Takiego ministerstwa oficjalnie nie ma, a turystyką zajmuje się zaledwie jeden z departamentów Ministerstwa Rozwoju. Jednak poznańscy przewodnicy, na co dzień oprowadzający turystów po mieście, postanowili taki resort założyć – by, jako fachowcy, doradzać rządowi, ale i wymagać.
Kierownictwo Ministerstwa Turystyki zapowiada, że nie jest to jednorazowy happening, a samozwańczy resort będzie działał tak długo, aż rząd na poważnie nie zajmie się pomocą dla branży turystycznej.
– Nie potrzebujemy żadnej kolejnej tarczy, nie zamierzamy z nikim walczyć – powiedział wczoraj dziennikarzom Andrzej Wnęk, przewodnik i samozwańczy minister turystyki – Potrzebujemy za to parasola, realnej pomocy od rządu. – dodał.

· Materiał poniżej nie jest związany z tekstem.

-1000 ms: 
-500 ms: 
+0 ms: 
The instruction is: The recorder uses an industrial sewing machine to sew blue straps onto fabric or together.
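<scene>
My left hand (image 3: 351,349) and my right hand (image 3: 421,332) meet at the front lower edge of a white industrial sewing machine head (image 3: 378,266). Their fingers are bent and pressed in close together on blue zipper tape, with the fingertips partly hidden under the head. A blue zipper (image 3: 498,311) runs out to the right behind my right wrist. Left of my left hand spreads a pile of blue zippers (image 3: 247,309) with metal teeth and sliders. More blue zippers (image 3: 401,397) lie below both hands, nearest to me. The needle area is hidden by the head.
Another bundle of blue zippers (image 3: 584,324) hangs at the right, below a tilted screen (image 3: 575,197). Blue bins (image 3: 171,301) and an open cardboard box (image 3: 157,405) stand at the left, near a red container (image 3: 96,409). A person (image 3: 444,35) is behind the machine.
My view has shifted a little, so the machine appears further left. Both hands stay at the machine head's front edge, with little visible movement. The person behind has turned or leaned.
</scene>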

Andrzej Wnęk zauważył, że turystyka to branża najbardziej dotknięta obostrzeniami związanymi z pandemią SARS-CoV-2. Bardziej nawet niż restauratorzy, którzy mimo wszystko mogą sprzedawać posiłki na wynos.
– Turystyką składa się z trzech segmentów: tej wewnętrznej, krajowej, wyjazdowej za granicą i przyjazdowej – ta ucierpiała najbardziej, bo z powodu koronawirusowych obostrzeń wiosną i od września mało kto przyjeżdżał za granicy do Polski. Tymczasem ten trzeci segment przynosi przewodnikom najwięcej dochodów. Branża nie zdążyła się odbić od dna po wiosennym lockdownie, a już we wrześniu wpadła w kolejne kłopoty. Przewodnicy, imając się przeróżnych zajęć, zarabiają zaledwie ułamek togo, co w normalnej pracy – przekonywali gospodarze dzisiejszej konferencji prasowej.

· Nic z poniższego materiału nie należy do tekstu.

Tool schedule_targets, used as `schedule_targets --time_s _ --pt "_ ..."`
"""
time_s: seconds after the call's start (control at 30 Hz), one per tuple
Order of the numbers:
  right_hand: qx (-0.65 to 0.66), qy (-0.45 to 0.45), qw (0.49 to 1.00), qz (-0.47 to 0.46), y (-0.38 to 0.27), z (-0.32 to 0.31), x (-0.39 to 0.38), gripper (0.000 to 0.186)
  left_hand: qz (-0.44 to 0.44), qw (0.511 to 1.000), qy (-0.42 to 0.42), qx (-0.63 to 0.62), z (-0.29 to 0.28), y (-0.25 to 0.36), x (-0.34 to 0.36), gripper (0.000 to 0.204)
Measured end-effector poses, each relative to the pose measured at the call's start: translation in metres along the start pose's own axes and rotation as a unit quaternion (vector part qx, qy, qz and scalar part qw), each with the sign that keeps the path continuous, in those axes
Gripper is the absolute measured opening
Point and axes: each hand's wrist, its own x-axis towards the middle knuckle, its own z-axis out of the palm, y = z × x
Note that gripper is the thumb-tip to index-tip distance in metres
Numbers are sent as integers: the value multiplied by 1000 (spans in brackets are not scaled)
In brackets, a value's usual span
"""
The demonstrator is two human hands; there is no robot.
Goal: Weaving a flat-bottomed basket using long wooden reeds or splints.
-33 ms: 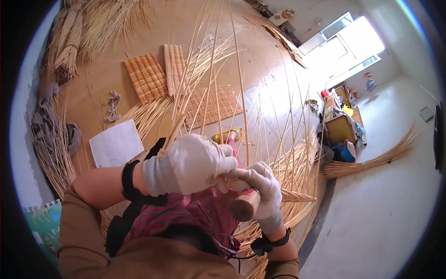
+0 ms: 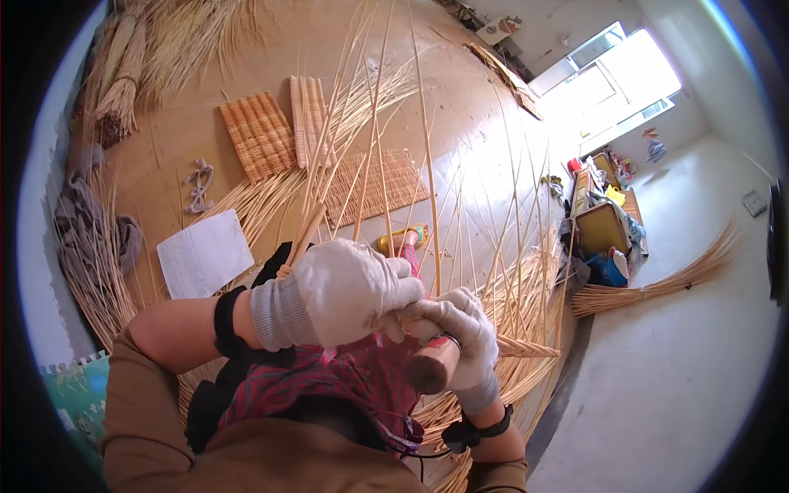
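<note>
Both my hands wear pale work gloves and meet over my lap. In my right hand (image 2: pixel 464 333) is a tool with a round wooden handle (image 2: pixel 433 366), its butt end toward me and a dark band on it; its working end is hidden by the gloves. My left hand (image 2: pixel 349 292) is closed, fingertips against the right hand, on wicker work mostly hidden behind it. Long thin wicker rods (image 2: pixel 427 140) rise beyond my hands. A plaited wicker edge (image 2: pixel 528 349) sticks out to the right of my right hand, and a thicker rod (image 2: pixel 307 232) shows behind the left.
Woven wicker panels (image 2: pixel 256 135) and a white sheet (image 2: pixel 205 253) lie on the floor ahead. Rod bundles (image 2: pixel 123 86) stand far left; another bundle (image 2: pixel 657 283) leans along the right wall. Beside it is a cluttered heap with a chair (image 2: pixel 602 228). Loose rods (image 2: pixel 526 287) spread at right.
Almost nothing differs. Both gloved hands keep their grip, with only a very slight shift of the left hand and the rods.
</note>
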Motion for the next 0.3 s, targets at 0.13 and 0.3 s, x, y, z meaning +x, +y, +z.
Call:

„Urzędnicy” samozwańczego ministerstwa (obok Andrzeja Wnęka są to: Justyna Ciupa, wiceminister i Małgorzata Tylińska – Góral, sekretarz stanu), zwracają uwagę, że przez cały czas prowadzą własną działalność gospodarczą, i łapią każdą okazję, by choć trochę zarobić. Zostali co prawda zwolnieni z płacenia składek na ZUS, jednakże rząd nie uwzględnił ich w wypłatach postojowego. Przekonują, że postojowe należy się również im.
Tymczasem na rządową pomoc mogli liczyć tylko ci, którzy działalność zawiesili. Jeszcze gorzej mają pracujący na umowach cywilnoprawnych – ci nie dostali nic.

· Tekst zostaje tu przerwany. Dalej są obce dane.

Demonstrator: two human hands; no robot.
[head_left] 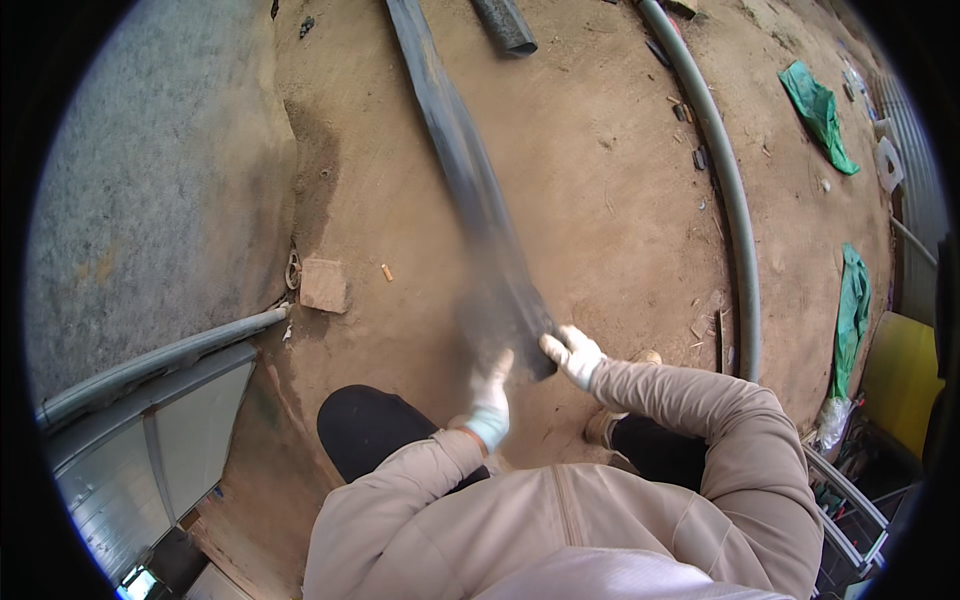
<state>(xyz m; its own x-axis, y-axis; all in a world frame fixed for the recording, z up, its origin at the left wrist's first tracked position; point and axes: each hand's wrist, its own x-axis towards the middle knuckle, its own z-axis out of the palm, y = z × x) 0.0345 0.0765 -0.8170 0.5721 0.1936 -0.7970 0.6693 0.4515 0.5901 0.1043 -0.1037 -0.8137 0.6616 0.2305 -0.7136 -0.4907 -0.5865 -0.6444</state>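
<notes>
By the fingers of the right hand [573,357], the right edge of a long grey strip [466,165] is touched close to its near end. The strip is dark, narrow and flat-looking, marked with paler streaks along its length, and bent slightly; its near part is blurred. It is laid out over the brown ground [620,230] from just in front of the body to the far side, where it is cut off by the view.

The right hand, in a white glove, is reached inward with the forearm angled across from the right; whether it is closed round the edge cannot be told. The left hand [490,395], also gloved, is held just beside the strip's near end, on its left, with the thumb raised; it is smeared by blur, so neither its grip nor any contact can be made out.

To the right, the strip is separated by a broad stretch of ground from a curved grey pipe [732,200]. To the left, the ground is bordered by a grey slab [165,170], with a pale block [323,285] set by its near corner. Beyond the pipe, two green cloths [820,115] are seen towards the ground's right edge.
</notes>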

Andrzej Wnęk zaznaczył, że turystyka generuje bezpośrednio aż 7 procent PKB, a razem z branżami powiązanymi – aż 16 procent.
Nieformalne ministerstwo założyło stronę internetową: ministerstwoturystyki.pl, gdzie zbiera postulaty reprezentantów branży, by potem przedstawiać je rządowi. Deklaruje też władzom swoją pomoc w charakterze ekspertów, jako doświadczeni praktycy, od wielu lat działający w sektorze turystyki.